4. Chemical modifications of chitosan

4.1. Immobilization of protease inhibitors The covalent attachment of protease inhibitors to chitosan can be achieved via the primary amino groups or the hydroxyl groups of chitosan. Although the number of hydroxyl groups on the polymer is 2-fold higher and the covalent attachment of protease inhibitors via this functional group would offer the advantage of leaving the cationic character of the polymer uninfluenced, up to now all chemical modifications have been focused on the primary amino group of the polymer. A reason for it are the drastic reaction conditions known from the derivatization of cellulose such as high temperature and pressure [18] causing an inactivation of many enzyme inhibitors and / or an oxidative depolymerisation of the polymer. As many protease inhibitors offer at least one carbonic acid moiety being not located in the active

site of the inhibitor, these auxiliary agents can directly be bound to the primary amino group of chitosan-forming amide bonds. The reaction can be mediated by carbodiimides in aqueous solutions excluding remaining traces of otherwise harmful organic solvents. After the coupling reaction the carbodiimide is transformed to a non-toxic urea derivative which can easily be removed from the polymer.

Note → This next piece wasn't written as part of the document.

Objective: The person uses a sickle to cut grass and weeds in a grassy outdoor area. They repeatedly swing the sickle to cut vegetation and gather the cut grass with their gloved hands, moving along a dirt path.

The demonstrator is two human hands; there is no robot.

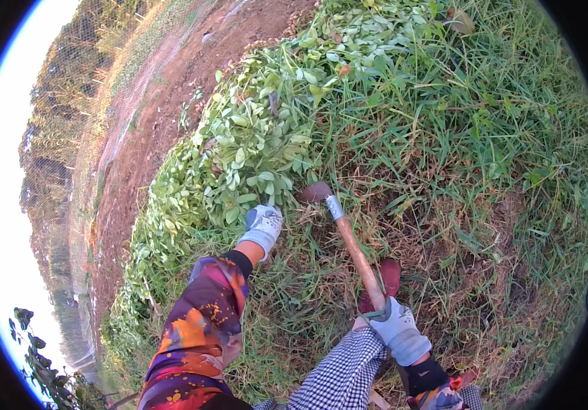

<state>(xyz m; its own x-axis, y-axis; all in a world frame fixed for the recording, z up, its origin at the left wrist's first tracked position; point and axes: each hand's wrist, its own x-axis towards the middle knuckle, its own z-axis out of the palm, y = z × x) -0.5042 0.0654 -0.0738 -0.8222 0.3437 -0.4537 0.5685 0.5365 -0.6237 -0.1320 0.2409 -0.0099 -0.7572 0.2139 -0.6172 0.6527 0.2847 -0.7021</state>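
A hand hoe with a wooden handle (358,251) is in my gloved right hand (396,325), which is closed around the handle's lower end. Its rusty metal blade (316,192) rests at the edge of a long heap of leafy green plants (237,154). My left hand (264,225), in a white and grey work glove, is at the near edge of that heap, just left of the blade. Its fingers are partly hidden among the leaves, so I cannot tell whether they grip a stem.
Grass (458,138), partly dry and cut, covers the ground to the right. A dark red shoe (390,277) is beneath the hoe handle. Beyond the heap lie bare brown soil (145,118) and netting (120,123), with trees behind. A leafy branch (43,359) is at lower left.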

Up to now generated and evaluated chitosan–protease inhibitor conjugates are shown in Fig. 1. In contrast to numerous other polymer– inhibitor conjugates none of them exhibits a spacer between the polymer and the inhibitor, as an unhindered access of proteases to immobilized inhibitors seems to be guaranteed even without it. Generally, the extent of the protective effect can be controlled by the amount of covalently attached inhibitors and / or by the share of the chitosan–inhibitor conjugate in the dosage form. The development of drug delivery systems based on chitosan–inhibitor conjugates, however, revealed that only very low concentrations of the modified polymer are necessary to achieve a strong protective effect. The tryptic degradation of insulin embedded in chitosan as drug carrier matrix, for instance, was significantly reduced by the addition of 5% chitosan–inhibitor conjugate to the delivery system. The result of this study as shown in Fig. 2 is representative for many similar peptide delivery systems containing polymer–inhibitor conjugates [14]. Meanwhile the efficacy of an anionic polymer–inhibitor conjugate was verified in vivo as well [24].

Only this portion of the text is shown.